MDGA1 Gene Variants and Risk for Restless Legs Syndrome

Int. J. Mol. Sci. 2025, 26(14), 6702; https://doi.org/10.3390/ijms26146702
by Félix Javier Jiménez-Jiménez 1,*, Sofía Ladera-Navarro 2, Hortensia Alonso-Navarro 1, Pedro Ayuso 2, Laura Turpín-Fenoll 3, Jorge Millán-Pascual 3, Ignacio Álvarez 4, Pau Pastor 5, Alba Cárcamo-Fonfría 1, Marisol Calleja 1, Santiago Navarro-Muñoz 3, Esteban García-Albea 6, Elena García-Martín 2 and José A. G. Agúndez 2
Reviewer 1: Anonymous
Reviewer 2: Anonymous
Int. J. Mol. Sci. 2025, 26(14), 6702; https://doi.org/10.3390/ijms26146702
Submission received: 10 June 2025 / Revised: 4 July 2025 / Accepted: 10 July 2025 / Published: 12 July 2025
(This article belongs to the Section Molecular Genetics and Genomics)

Round 1

Reviewer 1 Report

Comments and Suggestions for Authors

This article investigates the association between MDGA1 gene variation and restless legs syndrome (RLS), contributing valuable insights to both academic research and clinical practice. The following comments are provided for the author’s reference, with the aim of further enhancing the scholarly quality and impact of the paper.

Major Issues  
The study included 263 patients with idiopathic RLS (iRLS) and 280 control subjects. Given the relatively modest sample size—particularly in the context of genetic association studies—the ability to detect associations with moderate or weak effect sizes (e.g., OR < 1.5) may be limited. Although this limitation is acknowledged by the authors, a formal power analysis was not conducted to quantify the actual detection capacity of the current sample. It is therefore recommended that the authors perform a power calculation to determine the minimum detectable OR under the given sample size and significance level, and discuss how the risk of false-negative findings might affect the interpretation of the results.

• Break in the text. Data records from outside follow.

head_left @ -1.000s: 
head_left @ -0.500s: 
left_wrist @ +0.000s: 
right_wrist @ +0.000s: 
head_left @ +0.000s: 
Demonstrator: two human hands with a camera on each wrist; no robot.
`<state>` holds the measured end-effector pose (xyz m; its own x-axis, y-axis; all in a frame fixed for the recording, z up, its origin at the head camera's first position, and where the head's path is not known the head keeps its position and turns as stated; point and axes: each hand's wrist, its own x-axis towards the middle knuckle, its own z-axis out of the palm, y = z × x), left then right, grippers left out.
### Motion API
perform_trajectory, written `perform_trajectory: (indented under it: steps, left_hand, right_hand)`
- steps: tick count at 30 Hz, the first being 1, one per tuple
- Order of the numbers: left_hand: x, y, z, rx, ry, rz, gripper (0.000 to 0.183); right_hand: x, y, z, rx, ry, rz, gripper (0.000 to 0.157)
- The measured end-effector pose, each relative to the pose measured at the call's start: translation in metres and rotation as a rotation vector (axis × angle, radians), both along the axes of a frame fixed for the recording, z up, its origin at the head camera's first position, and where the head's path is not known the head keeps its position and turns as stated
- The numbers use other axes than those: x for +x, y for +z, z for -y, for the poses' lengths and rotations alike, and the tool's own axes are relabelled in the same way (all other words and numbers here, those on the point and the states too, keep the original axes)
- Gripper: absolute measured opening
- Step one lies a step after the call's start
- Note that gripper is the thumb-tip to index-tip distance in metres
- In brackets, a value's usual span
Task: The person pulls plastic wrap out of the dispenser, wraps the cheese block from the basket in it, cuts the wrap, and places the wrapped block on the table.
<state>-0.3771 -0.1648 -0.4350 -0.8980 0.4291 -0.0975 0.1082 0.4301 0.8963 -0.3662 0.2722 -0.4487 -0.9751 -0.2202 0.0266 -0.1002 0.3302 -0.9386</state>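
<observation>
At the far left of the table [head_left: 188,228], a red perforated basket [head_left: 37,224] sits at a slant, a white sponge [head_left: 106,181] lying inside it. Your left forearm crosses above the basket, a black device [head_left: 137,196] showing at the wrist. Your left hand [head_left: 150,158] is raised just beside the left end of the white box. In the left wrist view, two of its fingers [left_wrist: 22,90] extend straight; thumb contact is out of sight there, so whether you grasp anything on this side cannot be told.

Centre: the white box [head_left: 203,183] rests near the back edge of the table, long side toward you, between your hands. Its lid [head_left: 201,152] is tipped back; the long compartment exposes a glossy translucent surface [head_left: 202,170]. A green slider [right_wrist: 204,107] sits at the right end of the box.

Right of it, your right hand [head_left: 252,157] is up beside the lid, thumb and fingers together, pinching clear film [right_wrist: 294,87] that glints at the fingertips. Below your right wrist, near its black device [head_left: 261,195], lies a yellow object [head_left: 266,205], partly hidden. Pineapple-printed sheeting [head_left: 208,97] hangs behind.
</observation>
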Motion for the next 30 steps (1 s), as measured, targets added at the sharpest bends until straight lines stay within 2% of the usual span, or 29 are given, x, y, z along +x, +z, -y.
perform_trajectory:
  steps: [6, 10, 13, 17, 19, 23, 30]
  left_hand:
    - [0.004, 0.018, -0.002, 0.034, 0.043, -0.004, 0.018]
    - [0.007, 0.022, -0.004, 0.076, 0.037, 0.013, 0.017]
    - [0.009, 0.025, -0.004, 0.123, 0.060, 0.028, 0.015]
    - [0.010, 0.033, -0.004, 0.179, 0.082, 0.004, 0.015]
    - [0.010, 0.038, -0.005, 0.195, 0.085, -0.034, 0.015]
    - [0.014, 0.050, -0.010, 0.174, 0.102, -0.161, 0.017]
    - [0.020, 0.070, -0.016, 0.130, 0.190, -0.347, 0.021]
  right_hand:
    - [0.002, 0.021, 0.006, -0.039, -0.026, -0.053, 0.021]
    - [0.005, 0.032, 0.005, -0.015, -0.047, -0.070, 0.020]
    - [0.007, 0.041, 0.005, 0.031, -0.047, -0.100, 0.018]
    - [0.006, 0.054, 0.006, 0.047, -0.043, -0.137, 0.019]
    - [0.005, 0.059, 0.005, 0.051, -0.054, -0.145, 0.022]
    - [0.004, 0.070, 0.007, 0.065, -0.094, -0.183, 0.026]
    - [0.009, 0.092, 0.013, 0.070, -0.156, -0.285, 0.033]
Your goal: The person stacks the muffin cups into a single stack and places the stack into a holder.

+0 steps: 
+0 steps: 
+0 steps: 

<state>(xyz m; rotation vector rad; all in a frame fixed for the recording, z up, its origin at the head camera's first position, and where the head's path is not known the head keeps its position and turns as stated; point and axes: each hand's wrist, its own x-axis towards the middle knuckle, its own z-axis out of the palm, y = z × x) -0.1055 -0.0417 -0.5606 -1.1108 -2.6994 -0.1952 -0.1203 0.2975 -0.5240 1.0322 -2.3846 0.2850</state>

While the article highlights the potential link between MDGA1 methylation identified by Zhu et al. and RLS, the present study focuses solely on single nucleotide variants (SNVs) without incorporating epigenetic or functional data such as DNA methylation levels, gene expression, or protein abundance. To strengthen the mechanistic interpretation, it is suggested that targeted methylation analysis be performed or that publicly available datasets (e.g., GTEx) be referenced to explore the regulatory patterns of MDGA1 in relevant neural tissues.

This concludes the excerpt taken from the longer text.